Data excerpts.
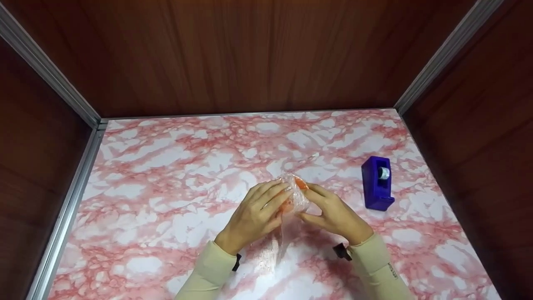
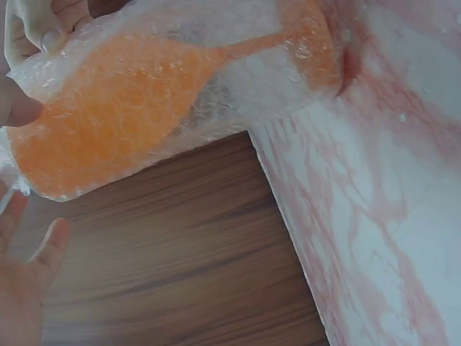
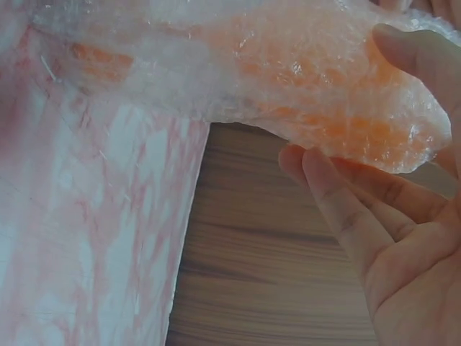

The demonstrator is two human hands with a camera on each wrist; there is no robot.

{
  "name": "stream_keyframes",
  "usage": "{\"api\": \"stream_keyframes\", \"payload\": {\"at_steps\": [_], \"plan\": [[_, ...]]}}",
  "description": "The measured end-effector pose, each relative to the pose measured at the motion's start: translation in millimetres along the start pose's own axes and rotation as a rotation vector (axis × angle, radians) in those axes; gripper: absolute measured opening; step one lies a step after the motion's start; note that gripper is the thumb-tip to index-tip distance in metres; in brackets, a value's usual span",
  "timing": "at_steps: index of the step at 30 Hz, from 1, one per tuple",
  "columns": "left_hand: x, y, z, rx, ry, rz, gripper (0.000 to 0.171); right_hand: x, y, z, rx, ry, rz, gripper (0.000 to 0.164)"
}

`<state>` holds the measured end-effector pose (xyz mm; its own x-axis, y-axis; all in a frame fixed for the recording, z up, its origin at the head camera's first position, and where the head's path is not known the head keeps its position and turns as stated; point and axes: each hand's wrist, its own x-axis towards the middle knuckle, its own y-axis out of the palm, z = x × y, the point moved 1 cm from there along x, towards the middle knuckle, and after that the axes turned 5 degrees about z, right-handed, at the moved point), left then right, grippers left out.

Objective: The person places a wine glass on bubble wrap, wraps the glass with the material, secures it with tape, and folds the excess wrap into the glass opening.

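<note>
An orange wine glass (image 2: 108, 108) is rolled up in clear bubble wrap (image 1: 299, 198); its bowl, thin stem and foot show through in the left wrist view. The foot end is at the marbled tabletop, the bowl end up between the hands. My left hand (image 1: 258, 208) holds the wrapped bowl from the left, fingers laid over it. From the right, my right hand (image 1: 335, 212) grips it, with the thumb (image 3: 410, 50) on one side and fingertips (image 3: 317, 166) at the wrap's edge. A loose translucent flap (image 1: 270, 250) trails towards me below the hands.
A purple tape dispenser (image 1: 377, 183) with a roll of clear tape (image 1: 383, 173) stands to the right of my right hand. Brown wooden panels (image 1: 250, 58) with metal edge rails (image 1: 58, 71) enclose the pink and white marbled table (image 1: 166, 166) at the back and both sides.
</note>
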<state>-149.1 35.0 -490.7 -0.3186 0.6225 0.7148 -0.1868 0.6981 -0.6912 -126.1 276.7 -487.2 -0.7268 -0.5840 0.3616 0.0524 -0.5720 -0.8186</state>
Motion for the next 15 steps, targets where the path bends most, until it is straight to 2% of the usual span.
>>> {"api": "stream_keyframes", "payload": {"at_steps": [7, 15], "plan": [[2.2, 0.3, -2.5, 0.005, -0.065, 0.059, 0.048, -6.7, 2.4, 2.5, -0.069, 0.069, 0.016, 0.065], [2.0, 0.9, -5.0, -0.003, -0.132, 0.126, 0.033, -6.3, 4.7, 7.3, -0.097, 0.084, 0.014, 0.063]]}}
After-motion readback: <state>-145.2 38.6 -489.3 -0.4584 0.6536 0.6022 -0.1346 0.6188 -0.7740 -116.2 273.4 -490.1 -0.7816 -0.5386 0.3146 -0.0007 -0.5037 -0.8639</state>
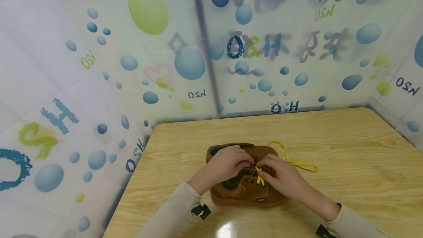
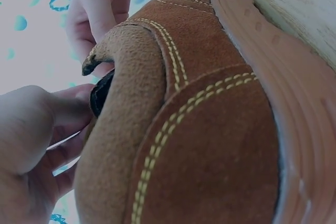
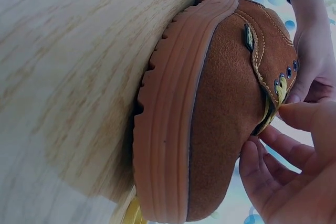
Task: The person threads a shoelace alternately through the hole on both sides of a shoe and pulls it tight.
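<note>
- Honestly, the shoe is sitting nicely for this: sole down on the table, both hands working over its middle, where the laces go.
- Right hand comes in over the toe of the shoe, thumb and finger bent in, and it looks like they're pinching the yellow lace by the near-side eyelets. I'd pinch close to the tip, so it doesn't flop about at the hole.
- Left hand is over the shoe's opening, fingertips at the tongue. They're partly hidden, so I can't tell if it's gripping that or a bit of lace. Either way, imo a flat, centred tongue would make threading way easier.
- Also, there's a loose run of lace lying past the toe of the shoe, toward its far side. I'd leave that clear of the sole so nothing snags or twists.
- Lastly, small tugs, and check the lengths on both sides of the shoe before snugging anything down. A hard yank could probably drag the whole shoe along.
</note>
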Tool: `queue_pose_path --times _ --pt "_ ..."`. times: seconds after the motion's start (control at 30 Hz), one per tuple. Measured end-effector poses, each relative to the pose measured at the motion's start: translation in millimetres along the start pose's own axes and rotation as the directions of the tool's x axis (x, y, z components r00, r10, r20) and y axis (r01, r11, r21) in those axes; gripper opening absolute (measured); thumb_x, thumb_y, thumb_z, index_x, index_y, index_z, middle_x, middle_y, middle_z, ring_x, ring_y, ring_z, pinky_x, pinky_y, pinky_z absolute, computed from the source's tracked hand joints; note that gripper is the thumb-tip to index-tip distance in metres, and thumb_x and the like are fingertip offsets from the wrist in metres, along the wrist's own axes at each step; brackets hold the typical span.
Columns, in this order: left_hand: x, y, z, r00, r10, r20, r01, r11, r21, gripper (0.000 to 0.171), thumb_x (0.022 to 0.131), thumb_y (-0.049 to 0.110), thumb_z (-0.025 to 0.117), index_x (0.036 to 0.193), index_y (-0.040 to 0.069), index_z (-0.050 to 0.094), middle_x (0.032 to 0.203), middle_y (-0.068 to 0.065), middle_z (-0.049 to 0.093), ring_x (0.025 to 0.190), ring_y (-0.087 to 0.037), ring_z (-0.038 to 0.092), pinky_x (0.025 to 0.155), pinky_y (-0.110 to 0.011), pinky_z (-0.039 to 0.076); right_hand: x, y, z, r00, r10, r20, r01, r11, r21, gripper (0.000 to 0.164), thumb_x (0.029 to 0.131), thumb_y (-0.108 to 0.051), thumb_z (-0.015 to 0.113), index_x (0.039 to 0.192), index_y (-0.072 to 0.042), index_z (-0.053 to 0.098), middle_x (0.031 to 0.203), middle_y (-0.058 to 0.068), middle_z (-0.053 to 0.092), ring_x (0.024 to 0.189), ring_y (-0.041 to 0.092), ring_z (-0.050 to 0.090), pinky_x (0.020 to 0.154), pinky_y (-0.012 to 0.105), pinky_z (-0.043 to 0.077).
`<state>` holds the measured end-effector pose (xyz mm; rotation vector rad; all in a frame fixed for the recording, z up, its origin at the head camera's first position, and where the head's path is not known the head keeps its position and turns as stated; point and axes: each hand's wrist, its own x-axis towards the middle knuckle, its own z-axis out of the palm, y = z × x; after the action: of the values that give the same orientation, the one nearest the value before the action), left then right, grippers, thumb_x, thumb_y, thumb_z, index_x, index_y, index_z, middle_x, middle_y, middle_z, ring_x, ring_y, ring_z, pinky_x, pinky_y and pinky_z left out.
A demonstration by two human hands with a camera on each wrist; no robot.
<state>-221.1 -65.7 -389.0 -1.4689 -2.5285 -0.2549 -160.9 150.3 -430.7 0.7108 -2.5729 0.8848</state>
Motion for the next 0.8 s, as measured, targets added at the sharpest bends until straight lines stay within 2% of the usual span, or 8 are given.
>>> queue_pose_path --times 0.17,0.3,0.63,0.8 --pt "-1.3 1.2 -4.5 0.999 0.002 0.044 -0.001 0.999 -0.035 0.019 0.097 0.028 0.065 0.113 0.023 0.072 0.105 0.012 0.074 0.091 -0.004 0.062 0.078 -0.017 0.049 -0.3 -0.6 0.1 1.000 0.003 -0.001 -0.003 1.000 -0.004 0.014 0.092 -0.021 0.071 0.105 -0.020 0.071 0.100 -0.008 0.067 0.082 0.007 0.063 0.069 0.026 0.051" --pt "-1.6 1.9 -6.8 0.997 0.012 0.075 -0.008 0.999 -0.052 0.021 0.095 0.027 0.067 0.115 0.023 0.072 0.108 0.012 0.074 0.097 -0.005 0.063 0.083 -0.018 0.050 -0.6 -0.7 0.4 1.000 0.005 -0.001 -0.005 1.000 -0.005 0.014 0.091 -0.020 0.072 0.105 -0.020 0.071 0.101 -0.008 0.067 0.082 0.007 0.063 0.069 0.025 0.051" --pt "-4.1 0.2 -8.3 0.994 0.011 0.109 -0.007 0.999 -0.042 0.023 0.093 0.027 0.070 0.116 0.027 0.071 0.110 0.016 0.072 0.100 -0.004 0.061 0.087 -0.018 0.050 -1.1 0.6 0.6 0.999 0.031 0.022 -0.031 1.000 -0.001 0.014 0.092 -0.021 0.071 0.106 -0.023 0.070 0.101 -0.010 0.066 0.084 0.008 0.064 0.070 0.027 0.051" --pt "-4.5 -1.0 -9.6 0.991 0.012 0.131 -0.004 0.998 -0.062 0.023 0.095 0.028 0.067 0.117 0.025 0.070 0.112 0.013 0.072 0.103 -0.005 0.063 0.091 -0.020 0.051 -1.3 0.9 1.4 0.999 0.029 0.019 -0.029 1.000 -0.004 0.014 0.091 -0.022 0.071 0.105 -0.023 0.070 0.101 -0.011 0.066 0.082 0.006 0.063 0.069 0.026 0.051"
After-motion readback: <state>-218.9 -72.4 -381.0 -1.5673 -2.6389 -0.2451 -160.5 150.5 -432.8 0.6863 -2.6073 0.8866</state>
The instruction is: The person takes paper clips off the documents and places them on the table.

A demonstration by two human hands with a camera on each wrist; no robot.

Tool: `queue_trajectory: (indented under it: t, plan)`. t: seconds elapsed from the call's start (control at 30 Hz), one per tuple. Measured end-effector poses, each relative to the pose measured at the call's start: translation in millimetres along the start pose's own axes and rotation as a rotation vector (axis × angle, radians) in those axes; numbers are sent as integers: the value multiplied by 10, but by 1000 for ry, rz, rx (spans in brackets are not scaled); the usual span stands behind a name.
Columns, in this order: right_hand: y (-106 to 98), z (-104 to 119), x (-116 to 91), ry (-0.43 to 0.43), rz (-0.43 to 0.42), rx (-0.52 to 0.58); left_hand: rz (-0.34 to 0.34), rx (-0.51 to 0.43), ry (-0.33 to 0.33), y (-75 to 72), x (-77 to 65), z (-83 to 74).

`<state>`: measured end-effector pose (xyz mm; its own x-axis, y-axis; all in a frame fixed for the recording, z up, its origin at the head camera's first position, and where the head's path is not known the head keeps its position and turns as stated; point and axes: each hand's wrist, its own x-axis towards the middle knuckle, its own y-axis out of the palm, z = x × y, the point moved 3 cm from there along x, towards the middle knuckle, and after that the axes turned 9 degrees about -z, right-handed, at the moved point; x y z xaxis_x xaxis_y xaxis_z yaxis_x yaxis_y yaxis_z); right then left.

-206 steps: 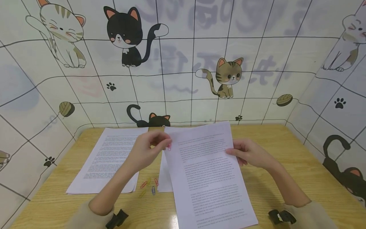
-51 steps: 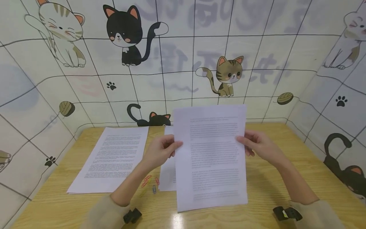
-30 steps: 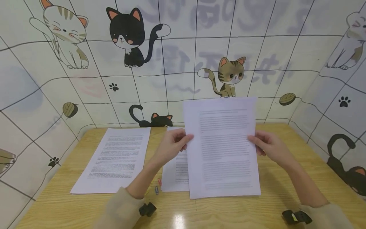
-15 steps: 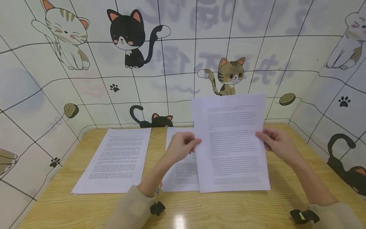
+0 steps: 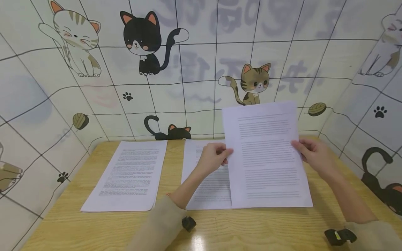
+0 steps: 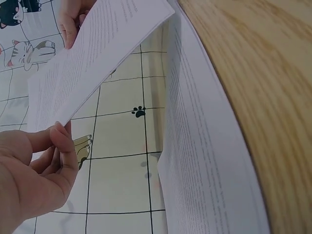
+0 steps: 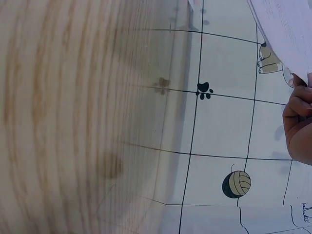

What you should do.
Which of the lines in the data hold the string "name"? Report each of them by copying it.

Result of this exercise.
  "name": "stream_keyframes",
Tool: `queue_trajectory: (indented under it: t, plan)`. t: seconds elapsed from the call's start (control at 30 Hz), one per tuple. Measured end-effector poses, each relative to the pose measured at the call's start: translation in millimetres along the start pose's own axes and rotation as a rotation vector (axis × angle, radians) in those axes; numbers are sent as integers: the value multiplied by 10, but by 1000 for ry, rz, rx (spans in brackets are not scaled); the usual span stands behind a name.

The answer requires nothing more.